Department of Orthopaedics, University of Melbourne, St. Vincent's Hospital, Melbourne, Australia

Despite recent advancements in neoadjuvant and adjuvant chemotherapy for osteosarcoma, 25-50% of patients, without evidence of systemic disease at initial diagnosis, subsequently develop metastatic disease, and this remains the major cause of death from this tumour. Several factors that have been identified as independent prognostic markers in osteosarcoma, however the role of angiogenesis still remains a topic of debate. This study aims to evaluate the significance of the degree of angiogenesis and expression of angiogenesis-related genes in osteosarcoma and correlate it with long-term clinical outcome. Archival pre-chemotherapy biopsy tissue of 25 patients with osteosarcoma that were treated at St. Vincent's Hospital, Melbourne was reviewed and the tissue was processed for immunohistochemical identification of microvascular endothelial cells with antibodies directed against CD31 and CD34. Assessment was made of the degree of angiogenesis, as determined by the microvessel density (MVD), and further histological examination was performed looking at the immunohistochemical expression pattern of VEGF (proangiogenic factor) and PEDF (anti-angiogenic factor).
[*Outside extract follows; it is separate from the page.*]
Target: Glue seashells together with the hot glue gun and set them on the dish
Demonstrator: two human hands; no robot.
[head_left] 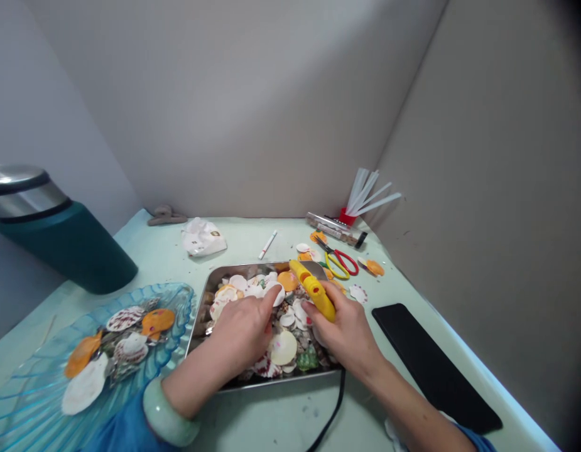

This was then correlated with patient outcome, in terms of recurrence, metastasis and death. We hypothesise that increased vascularity in osteosarcoma is associated with increased risk of metastasis and poor prognosis and that potential molecular defects in key endogenous antiangiogenic factors normally expressed in osteoblasts are likely to be responsible for the increased angiogenesis seen in osteosarcoma.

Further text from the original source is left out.